Evidence of selection within culture 2.

Within culture 2, we sequenced more clones and examined more time points compared to the three parallel cultures and identified multiple alleles of several genes among the 679 mutations, providing evidence that these alleles were under positive selection (Table 3). One of the core mutations within L2 affects putP, coding for a proline transporter. A second putP mutation is present within an L2 collateral genotype (Fig. 4). Similarly, one of the core mutations in L1 affects kgtP, an α-ketoglutarate transporter gene. A second kgtP mutation is present within a collateral L1 genotype. However, only one mutant allele of putP and kgtP ultimately fixes within either L1 or L2, highlighting potential examples of clonal interference. Which allele ultimately fixed was likely determined by the subsequent mutations that were acquired. We also identified five alleles of proQ, a small RNA chaperone that affects mRNA levels of proP, an osmoprotectant/proton symporter capable of transporting proline and glycine betaine (38, 39). Furthermore, multiple alleles of genes linked to the tricarboxylic acid (TCA) cycle, such as paaX, sdhB, fadB, and acs, were detected, some of which fix in L1 and L2.

TABLE 3.

Genes and intergenic regions mutated 3 or more times

Gene	No. of genes/intergenic regionsa							Function
	Total	S	N	NS	Indel	IS (IS2)	Del
yafD	13			1		12 (12)		Endo/exonuclease/phosphatase family protein
dcuA	9					9 (9)		C4-dicarboxylate antiporter
hfq	8		3	4	1			HF-I, host factor for RNA phage Q beta replication, global small RNA chaperone
htrE	6					6 (6)		Putative outer membrane usher protein
proQ	6		2	2	2			RNA chaperone, putative ProP translation regulator
rhsJ	5					5 (5)		Putative RHS domain-containing protein
rpoS	5		3	1	1			RNA polymerase, sigma S (sigma 38) factor
cpdA	4		1		1	2 (2)		3′,5′-cAMP phosphodiesterase
dtpB/uspA	4					4 (4)		Dipeptide and tripeptide permease B/universal stress global response regulator
mqsA	4					4 (3)		Antitoxin for MqsR toxin, transcriptional repressor
nupX	4	1	3					Nucleoside permease
sulA	4	1	1	1		1 (1)		SOS cell division inhibitor
yafC/yafD	4					4 (4)		LysR family putative transcriptional regulator/endo/exonuclease/phosphatase family protein
yaiT	4					4 (4)		Putative autotransporter
ycgB/dadA	4					4 (4)		SpoVR family stationary phase protein/d-amino acid dehydrogenase
yneO	4		1			3 (3)		Putative autotransporter-encoding sequence
acs	3	1		1	1			Acetyl-CoA synthetase
ispB	3		3					Octaprenyl diphosphate synthase
lrp	3					3 (3)		Leucine-responsive global transcriptional regulator
paaX	3		2		1			Transcriptional repressor of phenylacetic acid degradation paa operon, phenylacetyl-CoA inducer
putP	3		2		1			Proline:sodium symporter
rcsB	3		1			2 (2)		Response regulator in two-component regulatory system with RcsC and YojN
smf	3					3 (3)		DNA recombination-mediator A family protein
ydbA	3					2 (2)	1	Putative outer membrane protein
yfjH	3					3 (3)		CP4-57 prophage, uncharacterized protein
yhcF	3					3 (3)		Putative transcriptional regulator

^aS, synonymous; N, nonsynonymous; NS, nonsense; Del, deletion.

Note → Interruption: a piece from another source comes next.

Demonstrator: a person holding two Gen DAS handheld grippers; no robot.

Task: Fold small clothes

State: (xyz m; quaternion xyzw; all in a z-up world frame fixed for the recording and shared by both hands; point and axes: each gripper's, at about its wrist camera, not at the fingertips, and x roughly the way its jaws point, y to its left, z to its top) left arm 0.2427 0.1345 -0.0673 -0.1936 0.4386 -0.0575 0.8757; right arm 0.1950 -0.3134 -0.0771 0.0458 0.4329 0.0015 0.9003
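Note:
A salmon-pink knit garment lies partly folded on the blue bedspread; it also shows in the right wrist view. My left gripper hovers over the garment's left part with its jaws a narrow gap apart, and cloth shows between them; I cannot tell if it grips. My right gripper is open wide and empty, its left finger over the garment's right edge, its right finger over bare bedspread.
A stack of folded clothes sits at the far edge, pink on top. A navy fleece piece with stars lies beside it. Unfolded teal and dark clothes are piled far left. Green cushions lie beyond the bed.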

In addition to parallelism, a way to quantitatively measure whether mutations are under positive selection is a K_a/K_s analysis, which calculates the ratio of the number of nonsynonymous base pair substitutions per nonsynonymous site (K_a) and synonymous substitutions per synonymous site (K_s), with respect to amino encoding codons. A ratio of greater than 1 indicates positive selection, while a ratio of less than 1 indicates purifying selection. An analysis of codons affected by SNPs using the seqinR R package resulted in a K_a/K_s value of 1.84, further supporting the hypothesis that mutations are under selection (40).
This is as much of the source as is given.